Palestinians carry aid supplies which they received from the US-backed Gaza Humanitarian Foundation, in the central Gaza Strip, May 29, 2025. Photo: REUTERS/Ramadan Abed/File Photo
The State Department is weighing giving $500 million to the new foundation providing aid to war-shattered Gaza, according to two knowledgeable sources and two former US officials, a move that would involve the US more deeply in a controversial aid effort that has been beset by violence and chaos.
The sources and former US officials, all of whom requested anonymity because of the sensitivity of the matter, said that money for Gaza Humanitarian Foundation (GHF) would come from the US Agency for International Development (USAID), which is being folded into the US State Department.
The plan has met resistance from some US officials concerned with the deadly shootings of Palestinians near aid distribution sites and the competence of the GHF, the two sources said.
The GHF, which has been fiercely criticized by humanitarian organizations, including the United Nations, for an alleged lack of neutrality, began distributing aid last week amid warnings that most of Gaza’s 2.3 million population is at risk of famine after an 11-week Israeli aid blockade, which was lifted on May 19 when limited deliveries were allowed to resume.
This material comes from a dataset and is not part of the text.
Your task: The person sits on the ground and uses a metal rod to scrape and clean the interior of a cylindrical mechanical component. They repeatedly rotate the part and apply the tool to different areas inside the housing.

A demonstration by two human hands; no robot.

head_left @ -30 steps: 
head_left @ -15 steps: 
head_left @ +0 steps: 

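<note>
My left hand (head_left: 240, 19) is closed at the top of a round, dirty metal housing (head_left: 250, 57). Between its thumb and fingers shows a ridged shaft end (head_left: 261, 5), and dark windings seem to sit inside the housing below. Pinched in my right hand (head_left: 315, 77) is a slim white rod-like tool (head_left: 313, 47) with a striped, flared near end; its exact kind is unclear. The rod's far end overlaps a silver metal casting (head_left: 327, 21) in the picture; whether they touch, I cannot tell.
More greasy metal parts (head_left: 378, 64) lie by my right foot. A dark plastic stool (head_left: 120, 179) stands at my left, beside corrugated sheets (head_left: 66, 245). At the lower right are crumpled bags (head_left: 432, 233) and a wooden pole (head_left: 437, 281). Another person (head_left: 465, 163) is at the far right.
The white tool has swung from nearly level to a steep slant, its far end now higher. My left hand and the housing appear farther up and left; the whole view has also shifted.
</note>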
The foundation has seen senior personnel quit and had to pause handouts twice this week after crowds overwhelmed its distribution hubs.
The State Department and GHF did not immediately respond to requests for comment.
Reuters has been unable to establish who is currently funding the GHF operations, which began in Gaza last week. The GHF uses private US security and logistics companies to transport aid into Gaza for distribution at so-called secure distribution sites.
On Thursday, Reuters reported that a Chicago-based private equity firm, McNally Capital, has an “economic interest” in the for-profit US contractor overseeing the logistics and security of GHF’s aid distribution hubs in the enclave.
While US President Donald Trump’s administration and Israel say they don’t finance the GHF operation, both have been pressing the United Nations and international aid groups to work with it.
The US and Israel argue that aid distributed by a long-established U.N. aid network was diverted to Hamas. Hamas has denied that.
USAID has been all but dismantled. Some 80 percent of its programs have been canceled and its staff face termination as part of President Donald Trump’s drive to align US foreign policy with his “America First” agenda.
One source with knowledge of the matter and one former senior official said the proposal to give the $500 million to GHF has been championed by acting deputy USAID Administrator Ken Jackson, who has helped oversee the agency’s dismemberment.
The source said that Israel requested the funds to underwrite GHF’s operations for 180 days.
The Israeli government did not immediately respond to a request for comment.
The two sources said that some US officials have concerns with the plan because of the overcrowding that has affected the aid distribution hubs run by GHF’s contractor, and violence nearby.
Those officials also want well-established non-governmental organizations experienced in running aid operations in Gaza and elsewhere to be involved in the operation if the State Department approves the funds for GHF, a position that Israel likely will oppose, the sources said.